На улице тишина, ночной воздух обжигает лицо; раздается звонок велосипеда — это проезжает сторож. Возвращаюсь в дом и чувствую, что клонит ко сну. Решаем, что пора бы и по домам, но двоюродный брат настойчиво оставляет у себя: ведь уже поздно.
Нам отводят большую комнату с широкой постелью; здесь ничего не изменилось со смертью деда и бабки. В ноздри ударяет запах старины, наверно, это от пыли, изъеденного дерева и плесени, — странный запах, сродни запаху копченых колбасок или маленьких красных перчиков. Мы валимся все вместе на кровать прямо в одежде. Нас шестеро, а может, семеро, поди сосчитай, укладываемся кто поперек, кто вдоль кровати. На пол с глухим шумом падает обувь, один уже храпит, другой кашляет, этот курит, тот почесывается.
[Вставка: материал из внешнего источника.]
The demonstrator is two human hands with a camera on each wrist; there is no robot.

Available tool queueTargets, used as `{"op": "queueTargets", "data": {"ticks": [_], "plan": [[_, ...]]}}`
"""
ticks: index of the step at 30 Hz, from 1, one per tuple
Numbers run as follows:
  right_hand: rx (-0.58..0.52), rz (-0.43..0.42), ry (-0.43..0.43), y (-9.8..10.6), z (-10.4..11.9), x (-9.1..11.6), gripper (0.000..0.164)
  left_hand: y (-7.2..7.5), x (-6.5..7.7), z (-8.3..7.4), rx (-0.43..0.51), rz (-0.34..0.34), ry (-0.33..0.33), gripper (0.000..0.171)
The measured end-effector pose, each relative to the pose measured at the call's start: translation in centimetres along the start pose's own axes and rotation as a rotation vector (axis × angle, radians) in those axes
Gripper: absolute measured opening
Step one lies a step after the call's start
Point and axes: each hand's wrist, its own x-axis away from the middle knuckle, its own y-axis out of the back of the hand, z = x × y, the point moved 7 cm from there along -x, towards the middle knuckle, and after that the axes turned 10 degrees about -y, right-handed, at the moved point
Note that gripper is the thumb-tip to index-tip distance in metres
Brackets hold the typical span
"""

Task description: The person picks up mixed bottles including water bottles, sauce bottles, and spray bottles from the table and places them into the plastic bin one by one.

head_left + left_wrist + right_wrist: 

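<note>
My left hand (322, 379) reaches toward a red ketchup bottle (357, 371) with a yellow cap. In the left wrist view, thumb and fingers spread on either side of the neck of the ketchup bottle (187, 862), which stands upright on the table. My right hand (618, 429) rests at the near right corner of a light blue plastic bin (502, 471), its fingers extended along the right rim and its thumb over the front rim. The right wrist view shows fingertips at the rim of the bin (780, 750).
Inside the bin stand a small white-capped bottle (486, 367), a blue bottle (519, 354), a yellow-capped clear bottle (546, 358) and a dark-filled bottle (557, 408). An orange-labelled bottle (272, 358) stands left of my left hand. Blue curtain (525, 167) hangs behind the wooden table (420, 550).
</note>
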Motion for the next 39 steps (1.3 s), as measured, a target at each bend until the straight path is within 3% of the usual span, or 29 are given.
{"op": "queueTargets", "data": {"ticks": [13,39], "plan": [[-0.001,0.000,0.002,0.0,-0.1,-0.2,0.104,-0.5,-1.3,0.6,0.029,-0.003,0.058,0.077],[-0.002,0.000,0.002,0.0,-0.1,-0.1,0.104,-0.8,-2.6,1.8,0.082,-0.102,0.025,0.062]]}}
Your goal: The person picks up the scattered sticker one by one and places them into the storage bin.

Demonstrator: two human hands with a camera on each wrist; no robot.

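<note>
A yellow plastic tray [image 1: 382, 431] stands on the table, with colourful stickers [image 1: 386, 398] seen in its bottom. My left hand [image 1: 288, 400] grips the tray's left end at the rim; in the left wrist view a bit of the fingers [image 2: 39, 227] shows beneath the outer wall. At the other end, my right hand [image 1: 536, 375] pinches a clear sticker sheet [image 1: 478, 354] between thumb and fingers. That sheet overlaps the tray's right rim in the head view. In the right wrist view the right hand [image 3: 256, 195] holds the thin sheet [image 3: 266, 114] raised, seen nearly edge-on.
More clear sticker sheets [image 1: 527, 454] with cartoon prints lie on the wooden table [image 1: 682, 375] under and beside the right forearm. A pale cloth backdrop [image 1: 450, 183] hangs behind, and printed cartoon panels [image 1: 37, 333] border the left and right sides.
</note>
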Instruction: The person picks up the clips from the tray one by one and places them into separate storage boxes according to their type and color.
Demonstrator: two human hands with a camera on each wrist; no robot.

А потом я больше ничего не слышу.
Товарищ, который работает на станке рядом со мной, озабочен: обтачивая деталь, он ошибся в диаметре на несколько сотых миллиметра. Беда в том, что партия состоит всего-то из пяти деталей, а он уже запорол одну из них. Я говорю ему, сойдет и так, не бери в голову, эти детали пойдут в мазут, в грязь, в дерьмо…
До чего же хитрая штука этот завод. Какая-нибудь сотня квадратных метров, и здесь умудряются выжимать пот из сотен и тысяч людей. А ведь эти люди давно бы должны научиться летать.